Hacker News new | past | comments | ask | show | jobs | submit login
Beyond the PDP-11: Processor support for a memory-safe C abstract machine [pdf] (cam.ac.uk)
51 points by jsnell on May 10, 2015 | hide | past | favorite | 12 comments

This is a really interesting paper which I haven't been able to finish in detail yet. Just a couple of quick reactions:

> We would like to be able to make a const pointer a guarantee that nothing that receives the pointer may write to the resulting memory. This allows const pointers to be passed across security-domain boundaries.

I've always wished that were the case too.

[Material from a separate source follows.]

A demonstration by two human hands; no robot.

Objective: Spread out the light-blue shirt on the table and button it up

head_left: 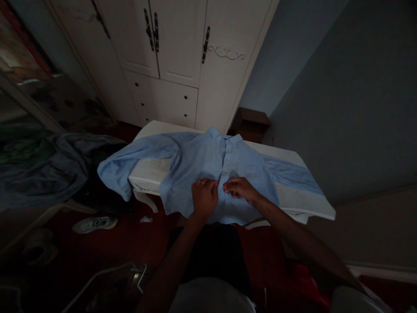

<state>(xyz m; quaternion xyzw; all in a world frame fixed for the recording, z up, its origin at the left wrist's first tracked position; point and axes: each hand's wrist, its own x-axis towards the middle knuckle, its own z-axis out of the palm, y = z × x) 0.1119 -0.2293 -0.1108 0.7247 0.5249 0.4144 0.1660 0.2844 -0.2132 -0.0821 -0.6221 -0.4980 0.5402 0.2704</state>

It would also allow the compiler more optimization opportunities, because it could assume that a call to f(&x) will not change x unless a non-const pointer to x has escaped.

> Container describes behavior in a macro common in the Linux, BSD, and Windows kernels that, given a pointer to a structure member, returns a pointer to the enclosing structure [20]. This may or may not be permitted behavior according to the standard, due to the ambiguous definition of ‘object’.

I'm not sure what interpretation of the C standard would disallow this. For the initial member of a structure it seems particularly clear-cut that it is allowed:


"A pointer to a structure object, suitably converted, points to its initial member (or if that member is a bit-field, then to the unit in which it resides), and vice versa. There may be unnamed padding within a structure object, but not at its beginning."

This seems to pretty unambiguously state that you can convert a pointer to an initial member to a pointer to the enclosing struct. I can't imagine what interpretation of the standard would disallow this, or even disallow using offsetof() to convert a non-first member to a pointer to the struct.

To get from a pointer to member to a pointer to an object, you have to subtract the offset of the member within the struct from the pointer you have.

The point of discussion is that there is no portable way to write the 'offsetof' macro, even though every compiler on the planet (AFAIK, YMMV) works fine with

  #define offsetof(st, m) ((size_t)(&((st *)0)->m))
See http://en.m.wikipedia.org/wiki/Offsetof#Implementation, http://stackoverflow.com/questions/6700114/portability-of-us...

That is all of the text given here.